Артиллерийский подпоручик Лев Николаевич Толстой на четвёртом бастионе стал уже давно своим – еще весной его 3-я лёгкая батарея 11-й артиллерийской бригады получила предписание прибыть в Севастополь. Квартирмейстер Толстой заранее прискакал в город для выполнения служебных поручений и первым из своих однополчан получил исчерпывающее представление о том, как отличается военная действительность от бравурных журнальных статей и геройских рассказов демобилизованных по ранению офицеров в обществе юных барышень с бантами на шляпках.
О том, как мужики делили под непрерывными бомбёжками с дворянами блиндажи, а потом помирали вместе с ними от боли на соседних койках в гошпитале, в газетах не писали. О том, каким запахом несёт из операционной, где падающие от усталости хирурги сотнями в день ампутируют конечности, нельзя было рассказать никакими эпитетами, как и описать выражения лиц медицинских сестёр, просыпавшихся и валившихся с ног от усталости под стоны и крики изуродованных осколками солдат.
После всего увиденного у подпоручика и его артиллеристов, как и у всей линии обороны, имелось только одно желание – «всыпать» как следует и англичанам, и французам, и примкнувшим к ним сардинцам, от чего дрались они еще злее и яростнее, осыпая ядрами всё ближе подбиравшегося своими траншеями врага. И в порыве этом они гибли, калечились, прибавляя работы хирургам Пирогова на Южной стороне. Это был замкнутый круг.

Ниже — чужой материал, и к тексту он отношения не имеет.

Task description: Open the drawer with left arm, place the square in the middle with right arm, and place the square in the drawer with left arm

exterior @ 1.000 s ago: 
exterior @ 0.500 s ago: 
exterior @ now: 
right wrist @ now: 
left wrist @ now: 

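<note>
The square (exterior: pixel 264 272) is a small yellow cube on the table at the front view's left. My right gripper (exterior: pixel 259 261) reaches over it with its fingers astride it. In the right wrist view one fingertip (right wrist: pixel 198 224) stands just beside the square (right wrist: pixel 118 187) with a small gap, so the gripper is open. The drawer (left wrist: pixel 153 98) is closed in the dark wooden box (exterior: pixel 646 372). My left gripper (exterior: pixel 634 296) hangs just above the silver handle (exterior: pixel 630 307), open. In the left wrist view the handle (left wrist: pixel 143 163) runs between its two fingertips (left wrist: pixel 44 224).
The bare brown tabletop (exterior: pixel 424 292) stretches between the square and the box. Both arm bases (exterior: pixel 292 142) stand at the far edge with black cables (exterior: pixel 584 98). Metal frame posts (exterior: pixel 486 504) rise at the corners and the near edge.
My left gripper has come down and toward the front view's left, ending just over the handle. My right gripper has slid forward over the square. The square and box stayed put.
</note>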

– А Малахов – то, пуще нашего утюжат… – Сухомлин достал трубочку и раскурил, прислушиваясь к канонаде слева от четвёртого бастиона.
Звуки, доносящиеся оттуда, с Малахова кургана, слились в единый, монотонный гул разрывов и пушечной пальбы. Такой шум издаёт фейерверк в последней своей стадии, когда требуется закончить праздник на мажорной ноте и оставить у гостей неизгладимое впечатление – грохот хлопков, облака дыма и непрекращающийся поток света.